— Work request —
The line holding "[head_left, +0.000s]" and all lines that follow it to the end of the data: return these exactly, and nothing more.

— Source data —
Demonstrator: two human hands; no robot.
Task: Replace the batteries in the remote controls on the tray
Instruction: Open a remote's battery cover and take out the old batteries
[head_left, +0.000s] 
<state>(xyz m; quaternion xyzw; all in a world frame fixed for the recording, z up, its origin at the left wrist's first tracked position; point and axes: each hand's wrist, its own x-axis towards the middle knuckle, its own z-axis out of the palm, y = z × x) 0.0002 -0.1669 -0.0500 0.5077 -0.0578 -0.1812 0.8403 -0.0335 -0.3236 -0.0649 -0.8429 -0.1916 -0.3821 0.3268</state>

— Reply —
[head_left, +0.000s] 
<state>(xyz m; quaternion xyzw; all in a world frame fixed for the recording, z up, its origin at the left wrist's first tracked position; point and axes: each hand's wrist, its own x-axis towards the middle knuckle, its own z-axis out of the palm, y = z × x) 0.0002 -0.1669 -0.0500 0.5077 -0.0578 -0.1812 0.8403 -0.0335 -0.3236 -0.0649 -0.8429 -0.1916 -0.3821 0.3268</state>

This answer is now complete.